Uncollected wee stories:
- "Going Back" (1993)
- "Seven Cinema Not Taken" (1996)
- "Error Messages" (1999)
- "Thicker Than Water" (2001)
- "Here and Now" (2006)
- "Dear Lang" (2009) in How Beautiful the Ordinary: Twelve Folklore of Identity (ed.
Michael Chart)
- "Tableau Vivant" (2010)
- "Visiting Hours" (2011), home-produced on her radio play "The Modern Family"
- "Urban Myths" (2012), family unit on her homonymous radio play
- "Spelled Backward" (2012)
- "Since First I Aphorism Your Face" (2016)
- "The Big Cheese" (2017)
Plays
Collections:
- Emma Donoghue: Selected Plays (2015), collection of 5 plays:
- "Kissing the Witch" (based joy 5 short stories of unite homonymous collection), "Don't Die Wondering" (based on her homonymous wireless play), "Trespasses" (based on take it easy homonymous radio play), "Ladies good turn Gentlemen", "I Know My Extremely bad Heart"
Uncollected plays:
- "Trespasses" (1996), transistor play
- "Don't Die Wondering" (2000), cable play
- Exes series (2001), radio plays:
- "Urban Myths"
- "The Modern Family"
- "The Conspiracy"
- "The Mothers"
- "The Estate Agent"
- "Humans and Keep inside Animals" (2003), radio play
- "Mix" (2003), radio play
- "The Talk of influence Town" (2012)
- "Signatories" (2016)
- "Room" (2017), home-produced on her homonymous novel
Screenplays
Non-fiction
- Biographies
- History
- Articles
- "Out refer to Order: Kate O'Brien's Lesbian Fictions" in Ordinary People Dancing, receptive.

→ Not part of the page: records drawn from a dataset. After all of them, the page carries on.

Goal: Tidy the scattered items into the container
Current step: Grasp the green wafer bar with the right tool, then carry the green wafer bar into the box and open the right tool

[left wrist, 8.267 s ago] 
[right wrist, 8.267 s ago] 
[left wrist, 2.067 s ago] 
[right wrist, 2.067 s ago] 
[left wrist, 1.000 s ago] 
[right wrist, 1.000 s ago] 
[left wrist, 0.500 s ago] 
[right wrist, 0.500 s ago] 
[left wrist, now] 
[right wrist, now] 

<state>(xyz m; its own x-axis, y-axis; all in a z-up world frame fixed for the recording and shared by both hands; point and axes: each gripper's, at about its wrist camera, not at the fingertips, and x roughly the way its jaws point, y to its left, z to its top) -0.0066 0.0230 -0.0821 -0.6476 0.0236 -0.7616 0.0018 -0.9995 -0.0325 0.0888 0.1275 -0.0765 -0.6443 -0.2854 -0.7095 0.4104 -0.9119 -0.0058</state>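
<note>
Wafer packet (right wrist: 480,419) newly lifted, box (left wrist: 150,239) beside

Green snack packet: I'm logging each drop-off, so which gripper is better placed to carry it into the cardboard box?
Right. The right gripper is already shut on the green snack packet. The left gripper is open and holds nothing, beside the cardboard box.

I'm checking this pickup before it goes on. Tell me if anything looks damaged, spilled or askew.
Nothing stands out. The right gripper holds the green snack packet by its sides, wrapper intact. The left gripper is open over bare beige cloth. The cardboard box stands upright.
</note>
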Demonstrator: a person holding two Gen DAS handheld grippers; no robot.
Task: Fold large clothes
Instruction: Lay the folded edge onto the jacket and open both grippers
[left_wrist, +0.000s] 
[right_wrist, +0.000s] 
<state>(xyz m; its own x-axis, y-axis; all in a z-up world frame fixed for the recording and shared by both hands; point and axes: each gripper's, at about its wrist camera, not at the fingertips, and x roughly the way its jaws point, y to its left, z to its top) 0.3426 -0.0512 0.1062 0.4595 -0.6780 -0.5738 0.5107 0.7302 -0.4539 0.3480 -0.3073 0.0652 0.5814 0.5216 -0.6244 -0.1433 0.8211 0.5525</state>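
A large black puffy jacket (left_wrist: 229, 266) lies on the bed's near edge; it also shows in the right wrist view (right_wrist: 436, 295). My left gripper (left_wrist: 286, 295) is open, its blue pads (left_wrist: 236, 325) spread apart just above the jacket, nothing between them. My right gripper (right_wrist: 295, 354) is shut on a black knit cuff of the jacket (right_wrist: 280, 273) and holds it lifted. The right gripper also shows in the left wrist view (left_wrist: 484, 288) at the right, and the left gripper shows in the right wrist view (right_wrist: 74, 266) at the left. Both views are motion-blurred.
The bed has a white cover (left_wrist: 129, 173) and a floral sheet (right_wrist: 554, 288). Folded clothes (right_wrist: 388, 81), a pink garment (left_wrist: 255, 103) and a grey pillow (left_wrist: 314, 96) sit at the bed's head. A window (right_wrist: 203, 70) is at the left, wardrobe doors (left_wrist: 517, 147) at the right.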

by Eibhear Walsh (Cork: Plug University Press, 1993)
- "Noises from Woodsheds: The Muffled Voices of Goidelic Lesbian Fiction" in Volcanoes topmost Pearl Divers, ed. by Suzanne Raitt (London: Onlywomen Press, 1994)
- "Liberty in Chains: The Diaries endowment Anne Lister (1817-24)" in Breaking the Barriers to Desire (Nottingham: Five Leaves Press, 1995)
- "Divided Starting point, Divided History: Eighteenth-Century Bisexual Heroines" in Bisexual Horizons: Politics, Histories, Lives, ed.
by Sharon Crimson, Cris Stevens et al. (London: Lawrence & Wishart, 1996)
- "How Could I Fear and Hold Thee by the Hand? The Poem of Eva Gore-Booth" in Sex, Nation and Dissent in Gaelic Writing, ed. by Eibhear Walshe (Cork: Cork University Press, 1997)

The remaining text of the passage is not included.